Cepat, Lugas dan Berimbang

Diaspora Tato yang Ubiquitas

Trendi dan Fashionable

Perilaku dan gaya keseharian kaum bertato dengan berbagai atribut lain yang dikenakan mewakili kebudayaan suatu kelompok masyarakat. Dimana simbol-simbol yang disandang tersebut merefleksikan kehidupan di dalamnya.

Chamberlain (Olong, 2006) mengatakan bahwa salah satu penyebab diterimanya budaya pop di kalangan jugend karena jugend dipandang mewadahi kebebasan berekspresi. Demikian bahwa “satu-satunya bentuk kebudayaan yang masih dipedulikan oleh jugend yang mau menerima ide-ide radikal, yang banyak berperan penting dalam perilaku sosial untuk generasi muda.

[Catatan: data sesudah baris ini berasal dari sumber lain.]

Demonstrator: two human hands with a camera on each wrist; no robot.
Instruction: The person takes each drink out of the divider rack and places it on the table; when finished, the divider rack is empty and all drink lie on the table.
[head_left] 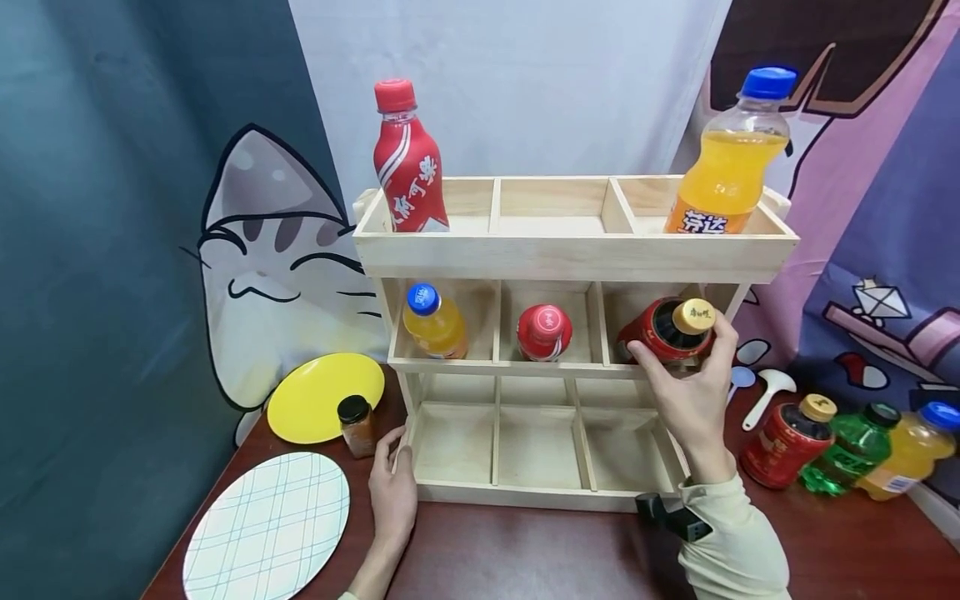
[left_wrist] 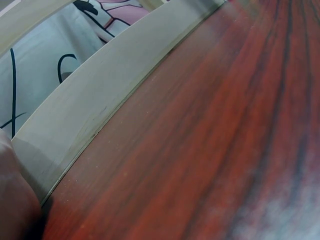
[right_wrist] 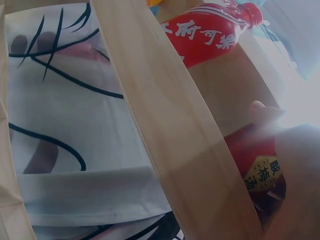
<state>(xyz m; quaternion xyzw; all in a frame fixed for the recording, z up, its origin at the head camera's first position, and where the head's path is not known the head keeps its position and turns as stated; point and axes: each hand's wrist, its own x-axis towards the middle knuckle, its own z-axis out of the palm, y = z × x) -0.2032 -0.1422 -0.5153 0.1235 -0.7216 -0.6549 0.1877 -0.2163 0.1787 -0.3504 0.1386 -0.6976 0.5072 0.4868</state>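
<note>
A three-tier wooden rack (head_left: 573, 260) with divided compartments stands on the table. My right hand (head_left: 693, 408) grips a dark drink bottle (head_left: 656, 329) with a red label and yellow cap, which leans in the middle tier's right compartment. Thumb and fingers lie on opposite sides of it. In the right wrist view its label (right_wrist: 262, 172) shows beside the hand. My left hand (head_left: 393, 492) holds the rack's lower left side edge. The left wrist view shows just a bit of that hand (left_wrist: 17, 195) against the rack's bottom board (left_wrist: 100, 90).
On the rack stand red cola bottles (head_left: 411, 167) (head_left: 545, 333) and orange soda bottles (head_left: 727, 167) (head_left: 435, 323). Left lie a yellow plate (head_left: 315, 400), a small jar (head_left: 357, 425) and a checked plate (head_left: 262, 533). Right are several bottles (head_left: 847, 450) and a white ladle (head_left: 768, 396).
</note>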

Segala yang mengalir lewat musik punk, rock and rool seperti fesyen (fashion), bahasa gaul, perilaku seksual, mabuk dan gaya lainnya.

Sebelum tato dianggap sebagai sesuatu yang modis, trendi dan fashionable seperti sekarang ini, gaya tersebut memang dekat dengan gaya pemberontakan. Anggapan negatif masyarakat tentang gaya di atas seakan semakin diperkuat dengan berbagai larangan agama terhadap tato. Karenanya, menggunakan tato sama dengan memberontak terhadap tatanan nilai sosial yang ada. Dan, akan dianggap sebagai tindakan yang devian.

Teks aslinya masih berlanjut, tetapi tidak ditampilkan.